■ **ABOUT THIS TASK**
What you return has to match the listing below line for line.

■ **PROVIDED DATA**

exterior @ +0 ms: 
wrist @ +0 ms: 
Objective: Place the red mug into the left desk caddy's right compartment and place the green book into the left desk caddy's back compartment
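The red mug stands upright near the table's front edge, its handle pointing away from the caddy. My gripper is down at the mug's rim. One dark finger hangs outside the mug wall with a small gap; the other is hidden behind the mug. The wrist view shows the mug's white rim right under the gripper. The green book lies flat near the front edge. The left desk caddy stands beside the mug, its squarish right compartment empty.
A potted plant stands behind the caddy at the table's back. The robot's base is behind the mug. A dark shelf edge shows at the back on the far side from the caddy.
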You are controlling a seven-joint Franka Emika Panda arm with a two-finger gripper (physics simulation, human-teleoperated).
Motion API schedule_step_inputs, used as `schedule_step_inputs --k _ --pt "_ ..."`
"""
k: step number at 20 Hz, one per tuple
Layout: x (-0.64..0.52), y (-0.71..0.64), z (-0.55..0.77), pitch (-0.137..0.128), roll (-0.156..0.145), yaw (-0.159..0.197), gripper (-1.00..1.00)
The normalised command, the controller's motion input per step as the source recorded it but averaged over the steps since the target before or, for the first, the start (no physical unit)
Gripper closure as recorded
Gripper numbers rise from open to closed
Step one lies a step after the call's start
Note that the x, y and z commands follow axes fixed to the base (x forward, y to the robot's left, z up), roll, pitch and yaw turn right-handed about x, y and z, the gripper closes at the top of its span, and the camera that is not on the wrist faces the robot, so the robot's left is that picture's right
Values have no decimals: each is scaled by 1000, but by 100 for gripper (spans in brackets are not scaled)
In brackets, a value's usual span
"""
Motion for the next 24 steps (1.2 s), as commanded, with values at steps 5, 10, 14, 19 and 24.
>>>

■ **SOLUTION FOR THIS TASK**
exterior @ +0 ms: 
wrist @ +0 ms: 
Objective: Place the red mug into the left desk caddy's right compartment and place the green book into the left desk caddy's back compartment
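The red mug stands upright near the table's front edge, its handle pointing away from the caddy. My gripper is down at the mug's rim. One dark finger hangs outside the mug wall with a small gap; the other is hidden behind the mug. The wrist view shows the mug's white rim right under the gripper. The green book lies flat near the front edge. The left desk caddy stands beside the mug, its squarish right compartment empty.
A potted plant stands behind the caddy at the table's back. The robot's base is behind the mug. A dark shelf edge shows at the back on the far side from the caddy.
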You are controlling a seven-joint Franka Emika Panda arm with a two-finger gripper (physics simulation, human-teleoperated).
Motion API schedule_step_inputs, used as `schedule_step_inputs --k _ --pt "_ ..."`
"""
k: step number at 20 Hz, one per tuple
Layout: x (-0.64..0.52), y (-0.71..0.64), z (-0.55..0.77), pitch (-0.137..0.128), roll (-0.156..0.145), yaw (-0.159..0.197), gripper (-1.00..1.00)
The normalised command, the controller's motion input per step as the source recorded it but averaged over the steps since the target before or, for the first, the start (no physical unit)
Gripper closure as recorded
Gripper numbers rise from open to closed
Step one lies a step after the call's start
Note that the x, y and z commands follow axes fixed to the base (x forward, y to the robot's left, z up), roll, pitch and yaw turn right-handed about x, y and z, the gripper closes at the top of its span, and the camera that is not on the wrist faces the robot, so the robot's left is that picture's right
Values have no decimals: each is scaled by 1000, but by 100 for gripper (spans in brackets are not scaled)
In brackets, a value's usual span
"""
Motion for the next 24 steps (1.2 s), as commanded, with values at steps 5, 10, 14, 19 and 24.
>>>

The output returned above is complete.